Mark me down for "disappointed", as well, though I fully expected to be (so I guess that's sort of a contradiction). I give Cuse and Lindleoff the benefit of the doubt and believe that they knew the major plot elements from the beginning. And if all you look at are the major plot elements, they did a good job. Season 1 was magnificent all around (character development, mystery, action, humor, etc.) and it set us up to care about these characters and want to solve the mysteries of the island. To have the final season take place half in the real world and half in purgatory (or whatever you want to call it) and nudge the characters we care about to ultimately accept their flawed and incomplete lives for what they were is good stuff. Even the fact that many of the island's/show's mysteries weren't answered goes to strengthen this ultimate resolution... that life doesn't end when you've solved all its mysteries, it ends when it ends... that it's not about the destination, it's about the journey... etc. Not the most ingenious, creative or original story to tell, but told in a unique way.
However (and this is a four-toed statue sized "however"), the creators caved to network pressure along the way and turned what should have been a 3 season show (max) into 6 seasons worth of advertising revenue, and it became way too filler heavy. There wasn't enough depth to the characters to write material to span 121 episodes. Hell, The Sopranos, which is the best episodic, character driven drama of all time and came from the minds of vastly superior writers, only spanned 86 episodes. Let's be honest, you take away the island, the time-travel, the other gimmicks, you place these characters in the really real world... you've got a pretty weak character narrative and a show that no one would have been interested in. Cuse and Lindleoff are talking out of their asses when they say "it's always been about the characters". Bullshit... it's always been about the characters AND the freaky shit they're going through and trying to figure out.

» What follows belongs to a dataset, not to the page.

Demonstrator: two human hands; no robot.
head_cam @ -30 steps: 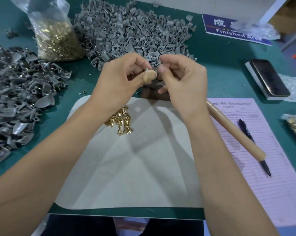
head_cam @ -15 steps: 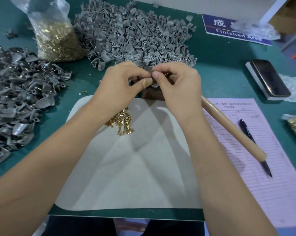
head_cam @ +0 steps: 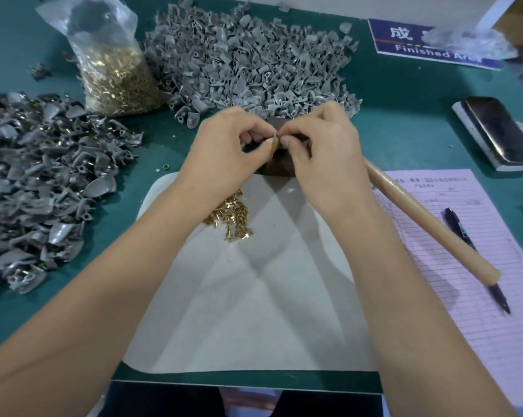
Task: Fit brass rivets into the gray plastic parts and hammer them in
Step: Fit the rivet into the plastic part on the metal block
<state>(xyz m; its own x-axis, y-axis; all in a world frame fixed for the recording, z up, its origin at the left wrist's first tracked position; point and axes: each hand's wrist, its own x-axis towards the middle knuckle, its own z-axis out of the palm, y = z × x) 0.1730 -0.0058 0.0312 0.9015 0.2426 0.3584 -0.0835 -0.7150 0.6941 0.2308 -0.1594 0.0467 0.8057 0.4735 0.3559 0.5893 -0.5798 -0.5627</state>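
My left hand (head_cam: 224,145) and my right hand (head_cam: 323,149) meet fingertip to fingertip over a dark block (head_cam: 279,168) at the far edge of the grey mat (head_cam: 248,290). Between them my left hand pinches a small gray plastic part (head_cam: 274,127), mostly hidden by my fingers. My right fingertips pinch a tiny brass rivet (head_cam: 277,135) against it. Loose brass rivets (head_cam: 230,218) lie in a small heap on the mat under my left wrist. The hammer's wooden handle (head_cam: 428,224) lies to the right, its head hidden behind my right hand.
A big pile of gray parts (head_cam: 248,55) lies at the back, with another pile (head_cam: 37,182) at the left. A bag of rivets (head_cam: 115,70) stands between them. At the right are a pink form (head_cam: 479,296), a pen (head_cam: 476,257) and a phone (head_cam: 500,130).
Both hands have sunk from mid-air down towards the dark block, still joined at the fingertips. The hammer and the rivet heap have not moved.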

So they ended up developing banal plot lines (did you care about any of the individual stories in season's 3-5?) and relying on more and more mysteries... and it's one thing to accept that 20-30 mysteries go unanswered to strengthen the final resolution, it's another thing entirely to accept hundreds of mysteries (many brought up in the final season) go unanswered. I would imagine that a re-watching of the series would feel extremely unrewarding, as most of what is presented doesn't matter (by the creator's own admission) or is uninteresting.

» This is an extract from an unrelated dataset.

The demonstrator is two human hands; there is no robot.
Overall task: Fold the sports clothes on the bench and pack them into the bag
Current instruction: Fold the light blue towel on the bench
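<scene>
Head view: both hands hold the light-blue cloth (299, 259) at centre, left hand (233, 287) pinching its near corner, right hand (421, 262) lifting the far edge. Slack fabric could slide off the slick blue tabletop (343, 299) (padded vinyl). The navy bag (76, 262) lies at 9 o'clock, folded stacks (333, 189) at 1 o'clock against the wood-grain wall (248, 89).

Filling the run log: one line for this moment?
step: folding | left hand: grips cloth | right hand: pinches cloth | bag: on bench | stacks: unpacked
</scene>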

As for the actual final episode, it delivered closure for the characters, but did so in a "chick flick" sort of way. I imagined housewives across the nation blubbering every time someone "remembered". They also (finally) managed to seamlessly move from real-time to sideways-time, which went a long way to maintaining a decent pace to the episode and created some cool moments. The action was pretty lame... never felt the same excitement from season 1 during the Jack/MIB fight, the cave sequences or any of the "these are supposed to be a big, exciting deal" moments. And speaking of the cave of light... meh, looked more like a theme park attraction than "the spigot from which all that is evil must be prevented from spewing forth".

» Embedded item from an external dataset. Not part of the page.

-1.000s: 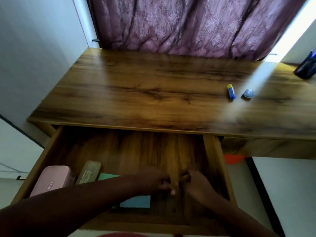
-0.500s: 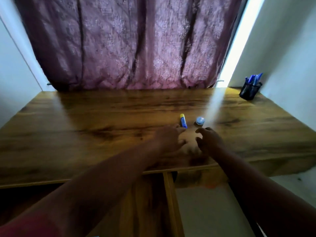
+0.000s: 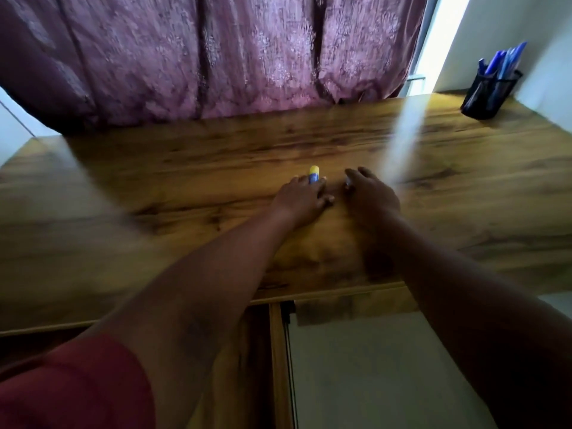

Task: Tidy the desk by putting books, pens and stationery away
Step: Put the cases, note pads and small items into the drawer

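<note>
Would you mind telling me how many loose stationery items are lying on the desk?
2: a glue stick under the left hand, and a small item, mostly hidden, under the right hand.

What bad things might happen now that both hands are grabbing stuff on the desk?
The glue stick is round, with only its yellow end showing past the left hand; it might roll away if the grip slips. The right hand hides the small thing under it, so it may get nudged instead of caught. The drawer below looks open, and an arm could bump its side.
</note>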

One last thing... the unanswered questions. Like I wrote 10,000 words ago, I can appreciate not answering all of them, especially considering the "lesson" the characters (and the audience) are supposed to walk away with. But some stuff just needed to be answered ("Why was fertility/Walt/Aaron so important early on?" comes to mind... or "Who was making the food drops?"). Without answers to those more basic questions, the mystery angle of the show is left too wide open to be satisfying.